_PROBLEM TO SOLVE_. When copying the listing below, skip every picture and repeat exactly the lines from the first one through the line that contains "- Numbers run".

_INFORMATION PROVIDED_.

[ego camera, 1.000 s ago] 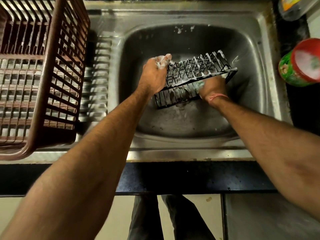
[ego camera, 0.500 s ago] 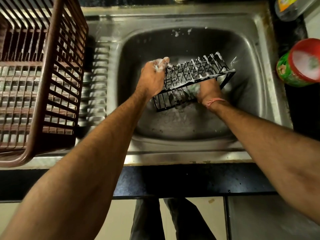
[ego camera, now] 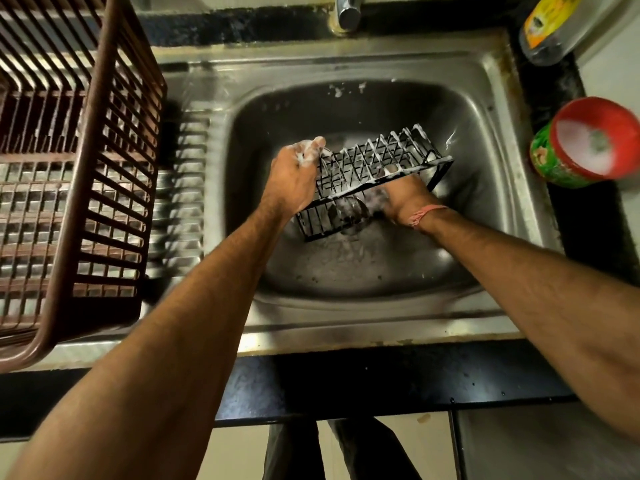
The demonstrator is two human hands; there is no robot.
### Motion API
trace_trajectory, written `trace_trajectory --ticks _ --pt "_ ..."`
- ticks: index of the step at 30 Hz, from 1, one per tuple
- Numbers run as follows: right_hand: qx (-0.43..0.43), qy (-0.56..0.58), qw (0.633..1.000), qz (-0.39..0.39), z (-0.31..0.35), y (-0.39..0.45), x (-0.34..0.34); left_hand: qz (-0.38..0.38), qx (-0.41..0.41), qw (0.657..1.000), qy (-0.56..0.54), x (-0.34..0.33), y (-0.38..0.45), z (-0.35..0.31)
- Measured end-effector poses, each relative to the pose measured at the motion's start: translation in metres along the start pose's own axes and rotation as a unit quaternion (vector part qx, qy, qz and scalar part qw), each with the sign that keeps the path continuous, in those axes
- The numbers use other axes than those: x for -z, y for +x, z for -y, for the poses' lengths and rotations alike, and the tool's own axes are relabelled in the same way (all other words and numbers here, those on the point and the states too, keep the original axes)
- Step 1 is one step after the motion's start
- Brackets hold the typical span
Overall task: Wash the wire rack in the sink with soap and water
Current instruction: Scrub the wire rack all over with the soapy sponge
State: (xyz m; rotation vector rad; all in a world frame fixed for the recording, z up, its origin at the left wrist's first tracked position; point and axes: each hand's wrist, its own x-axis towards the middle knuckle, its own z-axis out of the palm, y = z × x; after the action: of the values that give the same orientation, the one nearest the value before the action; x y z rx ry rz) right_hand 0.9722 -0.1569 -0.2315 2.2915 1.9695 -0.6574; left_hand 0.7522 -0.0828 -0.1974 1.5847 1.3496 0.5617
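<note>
Nearest the camera, the dark front edge of the worktop (ego camera: 398, 386) runs across the view, and both forearms reach over it into the steel sink (ego camera: 346, 306). In the basin the black wire rack (ego camera: 372, 164) is tilted, its left end lower and nearer, its right end raised toward the far right wall, with white suds clinging to its wires. The left hand (ego camera: 294, 178) grips the rack's left end, fingers curled over the top wire and covered in foam. The right hand (ego camera: 403, 195) is tucked under the rack's near side, just beside a blurred soapy mass; its fingers are hidden by the wires and foam, so whether it grasps anything cannot be told. A pink thread band (ego camera: 424, 214) circles the right wrist. To the left, a brown plastic dish basket (ego camera: 104, 174) sits on the ribbed drainboard (ego camera: 183, 202), well apart from the rack. To the right of the sink, a green tub with a red rim (ego camera: 585, 143) lies tilted on the worktop, white paste showing inside. Farther back stands the base of the tap (ego camera: 348, 10), and at the far right corner a bottle with a yellow label (ego camera: 547, 22).
</note>
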Motion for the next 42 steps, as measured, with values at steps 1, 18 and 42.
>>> trace_trajectory --ticks 1,18,42 --pt "-0.014 -0.005 0.999 -0.034 -0.003 0.003 0.000 0.000 -0.003 1.000 0.000 0.000 0.000 0.001" --pt "-0.141 0.020 0.987 -0.077 0.002 -0.003 -0.005 -0.001 0.003 1.000 0.003 -0.002 0.002 -0.001" --pt "-0.063 -0.012 0.996 -0.055 0.020 -0.016 -0.005 0.002 0.010 1.000 0.008 -0.001 0.002 -0.005"
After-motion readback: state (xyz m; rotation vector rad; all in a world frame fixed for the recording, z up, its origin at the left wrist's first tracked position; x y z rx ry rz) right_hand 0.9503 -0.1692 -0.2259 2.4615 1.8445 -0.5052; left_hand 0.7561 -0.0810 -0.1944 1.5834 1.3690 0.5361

_OUTPUT FOR THIS TASK_.
[ego camera, 1.000 s ago] 
[ego camera, 0.500 s ago] 
[ego camera, now] 
The demonstrator is two human hands; there is no robot.
### Motion API
trace_trajectory, written `trace_trajectory --ticks _ --pt "_ ..."`
- ticks: index of the step at 30 Hz, from 1, one per tuple
- Numbers run as follows: right_hand: qx (-0.43..0.43), qy (-0.56..0.58), qw (0.633..1.000), qz (-0.39..0.39), z (-0.31..0.35), y (-0.39..0.45), x (-0.34..0.34); left_hand: qz (-0.38..0.38), qx (-0.41..0.41), qw (0.657..1.000), qy (-0.56..0.54), x (-0.34..0.33), y (-0.38..0.45), z (-0.35..0.31)

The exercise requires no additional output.